Counterparty Credit Risk
We are subject to risk of losses resulting from nonpayment or nonperformance by our counterparties. The credit exposure related to commodity derivative instruments is represented by the fair value of the asset position (i.e. the fair value of expected future receipts) at the reporting date. Our futures contracts have limited credit risk since they are cleared through an exchange and are margined daily. Should the creditworthiness of one or more of the counterparties decline, our ability to mitigate nonperformance risk is limited to a counterparty agreeing to either a voluntary termination and subsequent cash settlement or a novation of the derivative contract to a third party. In the event of a counterparty default, we may sustain a loss and our cash receipts could be negatively impacted. We have master netting provisions in the International Swap Dealers Association agreements with our derivative counterparties. These netting provisions allow us to net settle asset and liability positions with the same counterparties within the same Targa entity, and would reduce our maximum loss due to counterparty credit risk by $67.0 million as of September 30, 2020. The range of losses attributable to our individual counterparties as of September 30, 2020 would be between $1.7 million and $16.9 million, depending on the counterparty in default.
Customer Credit Risk
We extend credit to customers and other parties in the normal course of business. We have established various procedures to manage our credit exposure, including performing initial and subsequent credit risk analyses, setting maximum credit limits and terms and requiring credit enhancements when necessary. We use credit enhancements including (but not limited to) letters of credit, prepayments, parental guarantees and rights of offset to limit credit risk to ensure that our established credit criteria are followed and financial loss is mitigated or minimized.

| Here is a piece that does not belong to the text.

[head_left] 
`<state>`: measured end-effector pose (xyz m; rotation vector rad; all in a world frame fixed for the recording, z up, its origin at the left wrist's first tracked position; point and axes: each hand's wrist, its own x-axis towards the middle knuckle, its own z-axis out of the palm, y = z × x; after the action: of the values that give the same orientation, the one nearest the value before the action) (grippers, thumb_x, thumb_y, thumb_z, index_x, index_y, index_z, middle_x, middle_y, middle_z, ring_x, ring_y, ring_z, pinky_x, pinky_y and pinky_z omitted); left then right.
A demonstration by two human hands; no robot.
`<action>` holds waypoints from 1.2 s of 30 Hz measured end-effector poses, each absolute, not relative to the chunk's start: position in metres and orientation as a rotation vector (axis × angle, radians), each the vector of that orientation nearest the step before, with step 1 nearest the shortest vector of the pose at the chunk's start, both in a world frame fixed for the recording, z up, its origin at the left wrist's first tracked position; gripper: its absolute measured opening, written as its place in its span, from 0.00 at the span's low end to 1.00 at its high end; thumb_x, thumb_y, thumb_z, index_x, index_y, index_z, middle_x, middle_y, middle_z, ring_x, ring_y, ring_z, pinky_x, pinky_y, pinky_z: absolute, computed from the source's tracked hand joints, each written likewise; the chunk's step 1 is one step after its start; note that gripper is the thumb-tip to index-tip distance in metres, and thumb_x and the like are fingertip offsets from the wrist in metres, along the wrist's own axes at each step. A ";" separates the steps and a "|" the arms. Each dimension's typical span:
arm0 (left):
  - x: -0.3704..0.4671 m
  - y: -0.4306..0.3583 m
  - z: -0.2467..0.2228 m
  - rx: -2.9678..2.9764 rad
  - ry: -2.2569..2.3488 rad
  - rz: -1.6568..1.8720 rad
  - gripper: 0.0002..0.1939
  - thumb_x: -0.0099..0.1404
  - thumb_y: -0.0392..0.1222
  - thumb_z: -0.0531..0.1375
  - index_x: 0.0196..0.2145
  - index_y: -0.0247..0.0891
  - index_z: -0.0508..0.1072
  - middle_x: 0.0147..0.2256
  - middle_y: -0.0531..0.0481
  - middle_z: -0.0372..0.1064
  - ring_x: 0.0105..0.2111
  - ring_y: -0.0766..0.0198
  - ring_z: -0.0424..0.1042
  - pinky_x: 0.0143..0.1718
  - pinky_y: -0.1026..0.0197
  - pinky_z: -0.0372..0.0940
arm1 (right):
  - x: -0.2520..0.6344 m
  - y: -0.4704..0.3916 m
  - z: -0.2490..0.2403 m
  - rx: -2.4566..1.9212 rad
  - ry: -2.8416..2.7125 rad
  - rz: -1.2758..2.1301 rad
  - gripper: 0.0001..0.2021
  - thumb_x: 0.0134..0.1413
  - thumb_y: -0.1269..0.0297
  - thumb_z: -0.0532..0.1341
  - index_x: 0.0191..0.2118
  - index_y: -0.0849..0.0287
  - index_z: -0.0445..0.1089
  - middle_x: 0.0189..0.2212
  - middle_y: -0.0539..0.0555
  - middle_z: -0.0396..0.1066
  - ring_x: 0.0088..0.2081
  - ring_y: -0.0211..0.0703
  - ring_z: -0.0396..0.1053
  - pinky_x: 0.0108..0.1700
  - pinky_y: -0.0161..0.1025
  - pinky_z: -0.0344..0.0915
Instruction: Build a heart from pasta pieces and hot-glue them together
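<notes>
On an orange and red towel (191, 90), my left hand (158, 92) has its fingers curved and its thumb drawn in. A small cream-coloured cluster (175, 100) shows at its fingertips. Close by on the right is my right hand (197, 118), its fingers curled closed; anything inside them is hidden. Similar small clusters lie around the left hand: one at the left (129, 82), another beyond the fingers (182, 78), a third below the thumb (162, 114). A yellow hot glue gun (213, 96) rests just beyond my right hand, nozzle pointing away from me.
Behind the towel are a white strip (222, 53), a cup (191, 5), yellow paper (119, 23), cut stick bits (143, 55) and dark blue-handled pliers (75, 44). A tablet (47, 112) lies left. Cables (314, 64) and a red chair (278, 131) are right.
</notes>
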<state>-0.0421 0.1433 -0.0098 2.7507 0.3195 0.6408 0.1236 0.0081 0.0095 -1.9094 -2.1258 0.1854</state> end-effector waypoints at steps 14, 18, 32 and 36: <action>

We have an active credit management process, which is focused on controlling loss exposure due to bankruptcies or other liquidity issues of counterparties. Our allowance for doubtful accounts was $0.1 million and $0.0 million as of September 30, 2020 and December 31, 2019. Changes in the allowance for doubtful accounts were not material for the three and nine months ended September 30, 2020.
No customer comprised 10% or greater than our consolidated revenues during the three months ended September 30, 2020. During the nine months ended September 30, 2019, sales of commodities and fees from midstream services provided to Petredec (Europe) Limited comprised approximately 10% of our consolidated revenues.
During the three and nine months ended September 30, 2019, sales of commodities and fees from midstream services provided to Petredec (Europe) Limited comprised approximately 11% and 12% of our consolidated revenues.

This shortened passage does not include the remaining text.